PROBLEM STATEMENT
From the line containing "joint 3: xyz" down to the line containing "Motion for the", copy out the entries below exactly, both lines included, and nothing else; pictures do not belong in the copy.

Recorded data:

——

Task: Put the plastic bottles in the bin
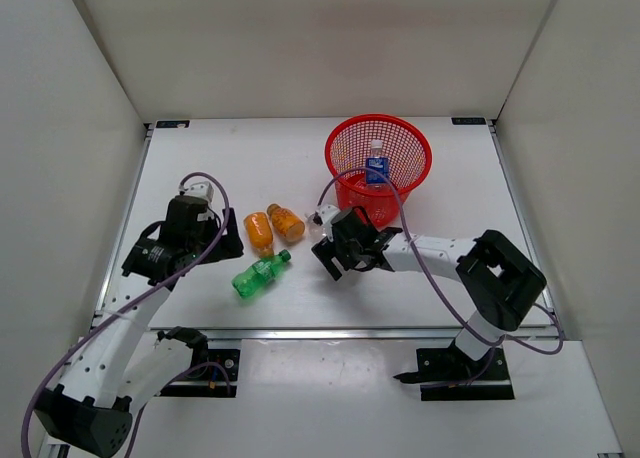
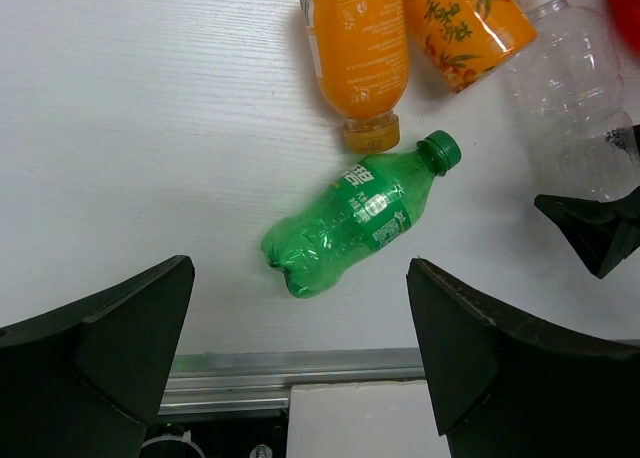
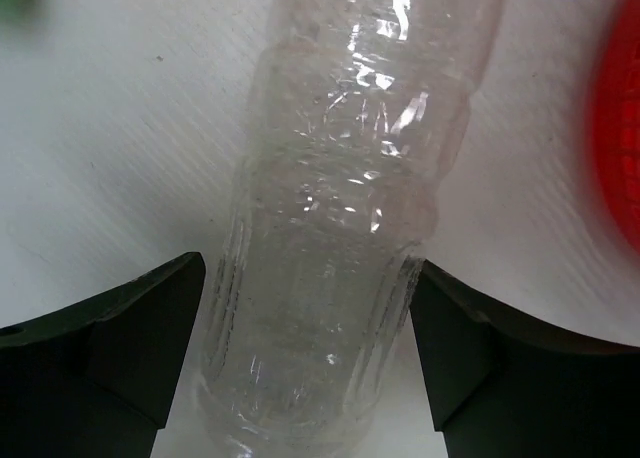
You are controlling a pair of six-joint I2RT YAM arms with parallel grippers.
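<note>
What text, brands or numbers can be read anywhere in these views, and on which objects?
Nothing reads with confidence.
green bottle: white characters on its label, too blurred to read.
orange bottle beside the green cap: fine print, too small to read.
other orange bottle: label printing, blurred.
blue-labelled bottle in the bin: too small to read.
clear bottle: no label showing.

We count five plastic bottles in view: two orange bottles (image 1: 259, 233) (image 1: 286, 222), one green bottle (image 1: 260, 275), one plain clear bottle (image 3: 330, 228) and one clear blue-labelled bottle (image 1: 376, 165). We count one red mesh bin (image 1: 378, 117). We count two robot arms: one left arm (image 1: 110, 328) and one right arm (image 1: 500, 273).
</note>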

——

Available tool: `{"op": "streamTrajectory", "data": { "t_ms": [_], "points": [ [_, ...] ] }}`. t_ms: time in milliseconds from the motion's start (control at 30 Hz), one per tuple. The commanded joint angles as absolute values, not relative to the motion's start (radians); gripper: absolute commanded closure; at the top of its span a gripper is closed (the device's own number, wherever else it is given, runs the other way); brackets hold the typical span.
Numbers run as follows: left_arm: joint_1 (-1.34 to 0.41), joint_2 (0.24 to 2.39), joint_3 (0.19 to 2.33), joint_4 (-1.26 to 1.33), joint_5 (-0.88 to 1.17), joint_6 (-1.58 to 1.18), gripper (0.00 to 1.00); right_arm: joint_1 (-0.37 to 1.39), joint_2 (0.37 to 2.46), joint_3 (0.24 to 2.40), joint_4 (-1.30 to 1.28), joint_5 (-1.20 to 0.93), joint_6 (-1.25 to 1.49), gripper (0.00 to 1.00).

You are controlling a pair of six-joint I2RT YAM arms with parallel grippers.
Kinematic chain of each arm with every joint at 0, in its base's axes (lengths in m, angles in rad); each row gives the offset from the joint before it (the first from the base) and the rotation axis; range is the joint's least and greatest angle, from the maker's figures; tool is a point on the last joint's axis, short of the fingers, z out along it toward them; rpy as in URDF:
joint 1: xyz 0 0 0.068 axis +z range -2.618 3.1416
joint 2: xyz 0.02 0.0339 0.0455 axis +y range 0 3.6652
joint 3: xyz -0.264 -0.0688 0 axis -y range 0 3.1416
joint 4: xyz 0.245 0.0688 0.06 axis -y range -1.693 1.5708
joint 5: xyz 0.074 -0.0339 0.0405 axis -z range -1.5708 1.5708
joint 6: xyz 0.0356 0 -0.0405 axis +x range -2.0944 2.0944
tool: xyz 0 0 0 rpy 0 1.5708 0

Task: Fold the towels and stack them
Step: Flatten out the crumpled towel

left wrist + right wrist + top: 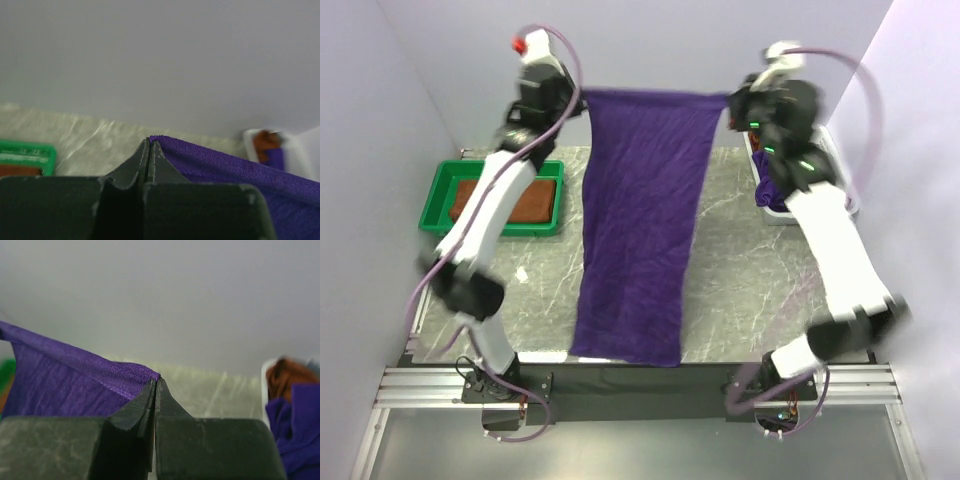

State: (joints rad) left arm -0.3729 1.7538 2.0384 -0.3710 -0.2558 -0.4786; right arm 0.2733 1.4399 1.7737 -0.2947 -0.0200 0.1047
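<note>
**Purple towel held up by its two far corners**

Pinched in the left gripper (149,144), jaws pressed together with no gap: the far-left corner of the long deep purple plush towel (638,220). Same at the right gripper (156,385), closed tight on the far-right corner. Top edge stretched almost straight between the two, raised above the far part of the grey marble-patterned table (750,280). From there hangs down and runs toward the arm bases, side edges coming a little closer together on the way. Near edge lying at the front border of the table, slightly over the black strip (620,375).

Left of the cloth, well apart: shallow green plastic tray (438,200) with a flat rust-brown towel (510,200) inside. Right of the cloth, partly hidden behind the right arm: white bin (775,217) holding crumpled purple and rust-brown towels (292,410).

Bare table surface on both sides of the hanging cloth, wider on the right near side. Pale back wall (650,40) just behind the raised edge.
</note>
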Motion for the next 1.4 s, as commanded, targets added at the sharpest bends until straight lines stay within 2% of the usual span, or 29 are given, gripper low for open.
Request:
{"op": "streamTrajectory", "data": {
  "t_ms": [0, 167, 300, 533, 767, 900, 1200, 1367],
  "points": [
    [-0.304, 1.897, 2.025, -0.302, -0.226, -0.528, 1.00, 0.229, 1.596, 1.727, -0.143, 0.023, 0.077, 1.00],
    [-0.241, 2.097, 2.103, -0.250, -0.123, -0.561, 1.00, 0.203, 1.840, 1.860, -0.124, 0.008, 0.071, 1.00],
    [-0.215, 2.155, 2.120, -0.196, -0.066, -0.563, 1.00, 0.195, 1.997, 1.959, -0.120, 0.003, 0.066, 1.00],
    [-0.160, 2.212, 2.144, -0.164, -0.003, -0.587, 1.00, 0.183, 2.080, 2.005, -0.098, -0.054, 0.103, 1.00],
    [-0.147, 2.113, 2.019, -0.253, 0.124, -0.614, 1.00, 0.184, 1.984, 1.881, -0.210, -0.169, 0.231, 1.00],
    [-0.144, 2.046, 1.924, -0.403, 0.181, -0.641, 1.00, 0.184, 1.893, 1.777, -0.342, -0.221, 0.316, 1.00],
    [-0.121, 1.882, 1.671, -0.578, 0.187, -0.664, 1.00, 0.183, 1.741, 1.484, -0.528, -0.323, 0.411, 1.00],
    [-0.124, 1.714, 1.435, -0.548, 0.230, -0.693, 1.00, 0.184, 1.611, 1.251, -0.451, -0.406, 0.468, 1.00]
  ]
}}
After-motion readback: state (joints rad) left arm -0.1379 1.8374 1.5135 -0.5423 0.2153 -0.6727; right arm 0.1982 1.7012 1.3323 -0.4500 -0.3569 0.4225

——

RESPONSE
joint 3: xyz -0.264 -0.0688 0 axis -y range 0 3.1416
joint 4: xyz 0.245 0.0688 0.06 axis -y range -1.693 1.5708
joint 5: xyz 0.074 -0.0339 0.0405 axis -z range -1.5708 1.5708
joint 6: xyz 0.0356 0 -0.0405 axis +x range -2.0944 2.0944
tool: xyz 0 0 0 rpy 0 1.5708 0

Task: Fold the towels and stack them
Step: Flatten out the crumpled towel

left wrist + right wrist + top: 

State: (joints rad) left arm -0.3729 1.7538 2.0384 -0.3710 -0.2558 -0.4786; right arm 0.2733 1.4399 1.7737 -0.2947 -0.0200 0.1047
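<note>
**Purple towel held up by its two far corners**

Pinched in the left gripper (149,144), jaws pressed together with no gap: the far-left corner of the long deep purple plush towel (638,220). Same at the right gripper (156,385), closed tight on the far-right corner. Top edge stretched almost straight between the two, raised above the far part of the grey marble-patterned table (750,280). From there hangs down and runs toward the arm bases, side edges coming a little closer together on the way. Near edge lying at the front border of the table, slightly over the black strip (620,375).

Left of the cloth, well apart: shallow green plastic tray (438,200) with a flat rust-brown towel (510,200) inside. Right of the cloth, partly hidden behind the right arm: white bin (775,217) holding crumpled purple and rust-brown towels (292,410).

Bare table surface on both sides of the hanging cloth, wider on the right near side. Pale back wall (650,40) just behind the raised edge.
</note>
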Motion for the next 1.4 s, as commanded, targets added at the sharpest bends until straight lines stay within 2% of the usual span, or 29 are given, gripper low for open.

The response to this exercise is now complete.